== What you have to do ==
Transcribe the listing underneath, keeping each word exact and omitting the images.

===== Provided material

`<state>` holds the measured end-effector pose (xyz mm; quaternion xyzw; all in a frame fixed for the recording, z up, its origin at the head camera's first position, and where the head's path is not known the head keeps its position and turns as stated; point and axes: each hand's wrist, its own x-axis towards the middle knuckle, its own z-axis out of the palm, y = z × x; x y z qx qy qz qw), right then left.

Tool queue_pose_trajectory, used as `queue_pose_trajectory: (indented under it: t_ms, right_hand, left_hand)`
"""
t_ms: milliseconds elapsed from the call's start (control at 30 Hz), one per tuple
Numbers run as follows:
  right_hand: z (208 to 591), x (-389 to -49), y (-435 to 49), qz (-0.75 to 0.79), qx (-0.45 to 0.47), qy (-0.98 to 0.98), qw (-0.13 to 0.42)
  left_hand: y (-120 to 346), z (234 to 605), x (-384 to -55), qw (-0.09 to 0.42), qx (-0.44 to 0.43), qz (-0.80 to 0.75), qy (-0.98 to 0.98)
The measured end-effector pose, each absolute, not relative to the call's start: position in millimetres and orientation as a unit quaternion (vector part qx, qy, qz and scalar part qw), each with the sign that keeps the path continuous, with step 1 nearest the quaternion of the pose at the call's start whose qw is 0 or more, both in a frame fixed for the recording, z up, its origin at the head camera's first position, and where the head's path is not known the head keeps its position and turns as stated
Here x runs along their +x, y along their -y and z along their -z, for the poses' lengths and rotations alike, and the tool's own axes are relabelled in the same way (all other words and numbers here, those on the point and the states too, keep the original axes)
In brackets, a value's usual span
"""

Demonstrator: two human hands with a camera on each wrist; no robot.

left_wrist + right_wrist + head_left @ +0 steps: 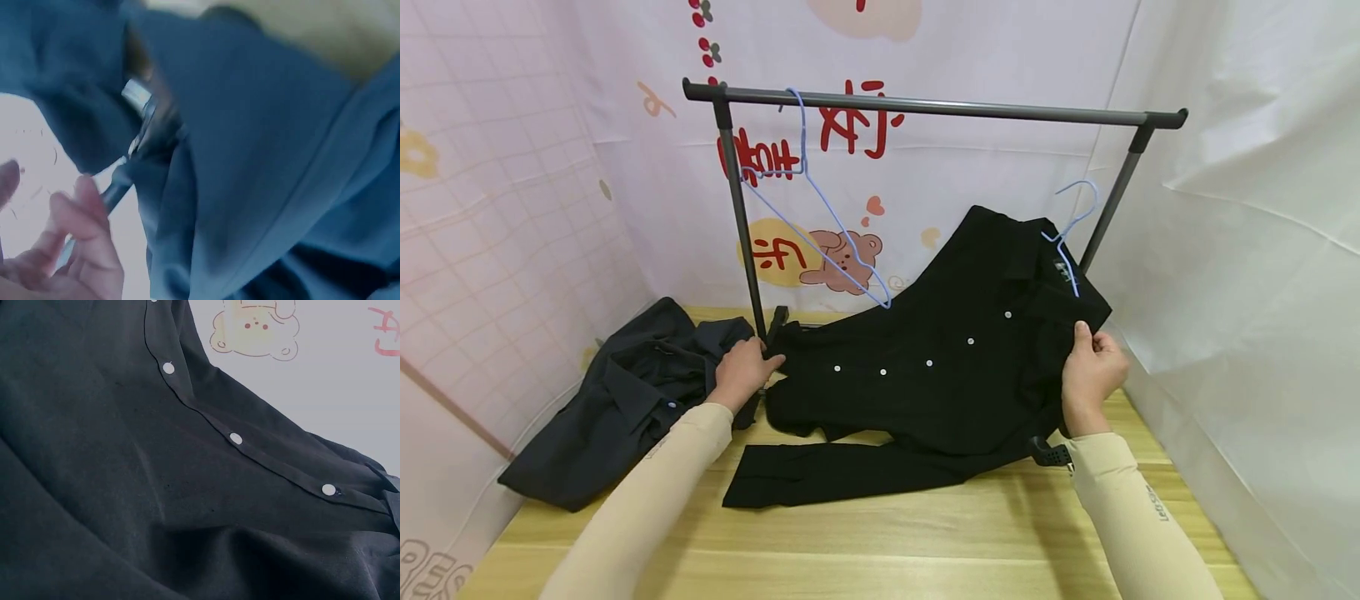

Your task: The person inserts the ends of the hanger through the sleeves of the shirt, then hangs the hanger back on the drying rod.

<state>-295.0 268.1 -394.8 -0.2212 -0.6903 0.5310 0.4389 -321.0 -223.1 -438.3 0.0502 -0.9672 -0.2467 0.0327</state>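
A black button-up shirt (910, 400) with white buttons hangs partly spread over the table. A blue hanger (1078, 218) sits in its collar, its hook below the rail and off it. My right hand (1093, 375) pinches the shirt near the shoulder, thumb uppermost; the hanger's lower part is hidden by cloth. At the left post (741, 217) of the clothes rack, my left hand (741, 371) grips low down, with its fingers and thumb on either side. In the right wrist view the black shirt's button front (235, 439) fills most of the frame.
A second blue hanger (842, 237) hangs from the rack's top rail (940, 107) near its left end. A dark grey shirt (632, 400) lies crumpled beside my left forearm. White printed cloth (1015, 50) encloses the wooden table (887, 542).
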Motion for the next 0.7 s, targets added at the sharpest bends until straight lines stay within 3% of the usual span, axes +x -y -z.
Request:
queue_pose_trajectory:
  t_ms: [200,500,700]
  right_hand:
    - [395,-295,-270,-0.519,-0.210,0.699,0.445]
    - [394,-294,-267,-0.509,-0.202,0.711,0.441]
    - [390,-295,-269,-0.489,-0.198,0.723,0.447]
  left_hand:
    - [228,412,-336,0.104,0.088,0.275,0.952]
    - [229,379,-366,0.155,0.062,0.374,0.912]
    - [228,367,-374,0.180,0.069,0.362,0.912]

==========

== Task response ==
`<state>` holds the measured end-effector pose (xyz mm; quaternion xyzw; all in a frame fixed for the recording, z up, its origin at the head camera's first position, and where the head's path is not known the head keeps its position and turns as stated; point and axes: each hand's wrist, its own x-axis towards the middle knuckle, its own z-axis out of the palm, y = z × x; x y z qx qy qz qw), right then left.

Tool queue_pose_trajectory, used as `queue_pose_trajectory: (indented under it: t_ms, right_hand, left_hand)`
"""
t_ms: milliseconds elapsed from the call's start (control at 30 Hz), one per tuple
Numbers run as follows:
  right_hand: z (208 to 591), x (-389 to -49), y (-435 to 49), qz (-0.75 to 0.79), qx (-0.45 to 0.47), qy (-0.98 to 0.98), qw (-0.13 to 0.42)
  left_hand: y (-120 to 346), z (234 to 605), x (-384 to -55), qw (-0.09 to 0.42), qx (-0.44 to 0.43), qz (-0.80 to 0.75), qy (-0.98 to 0.98)
The measured end-effector pose, each absolute, not relative to the call's start: position in millimetres and orientation as a unit quaternion (vector part qx, qy, qz and scalar part qw), each with the sign that keeps the path continuous, with step 1 nearest the quaternion of the pose at the call's start whose qw is 0 or more, both in a frame fixed for the recording, z up, its origin at the head camera's first position, and where the head's path is not known the head keeps its position and turns as stated
Here x runs along their +x, y along their -y and z along their -z, for the poses' lengths and rotations alike, and the tool's own axes are relabelled in the same way (all other words and numbers here, those on the point and the states too, keep the original axes)
In brackets, a value's usual span
"""

Demonstrator: two human hands with a camera on each wrist; no robot.

left_wrist + right_wrist + head_left @ +0 steps: 

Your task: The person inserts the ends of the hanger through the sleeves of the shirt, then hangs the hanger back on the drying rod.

<state>-295.0 268.1 -394.8 -0.2212 -0.6903 0.5310 0.4389 -321.0 -223.1 -438.3 0.0502 -0.9672 -0.2467 0.0327</state>
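A black button-up shirt (910, 400) with white buttons hangs partly spread over the table. A blue hanger (1078, 218) sits in its collar, its hook below the rail and off it. My right hand (1093, 375) pinches the shirt near the shoulder, thumb uppermost; the hanger's lower part is hidden by cloth. At the left post (741, 217) of the clothes rack, my left hand (741, 371) grips low down, with its fingers and thumb on either side. In the right wrist view the black shirt's button front (235, 439) fills most of the frame.
A second blue hanger (842, 237) hangs from the rack's top rail (940, 107) near its left end. A dark grey shirt (632, 400) lies crumpled beside my left forearm. White printed cloth (1015, 50) encloses the wooden table (887, 542).
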Motion for the next 0.7 s, targets added at the sharpest bends until straight lines stay within 3% of the usual span, axes +x -y -z.
Request:
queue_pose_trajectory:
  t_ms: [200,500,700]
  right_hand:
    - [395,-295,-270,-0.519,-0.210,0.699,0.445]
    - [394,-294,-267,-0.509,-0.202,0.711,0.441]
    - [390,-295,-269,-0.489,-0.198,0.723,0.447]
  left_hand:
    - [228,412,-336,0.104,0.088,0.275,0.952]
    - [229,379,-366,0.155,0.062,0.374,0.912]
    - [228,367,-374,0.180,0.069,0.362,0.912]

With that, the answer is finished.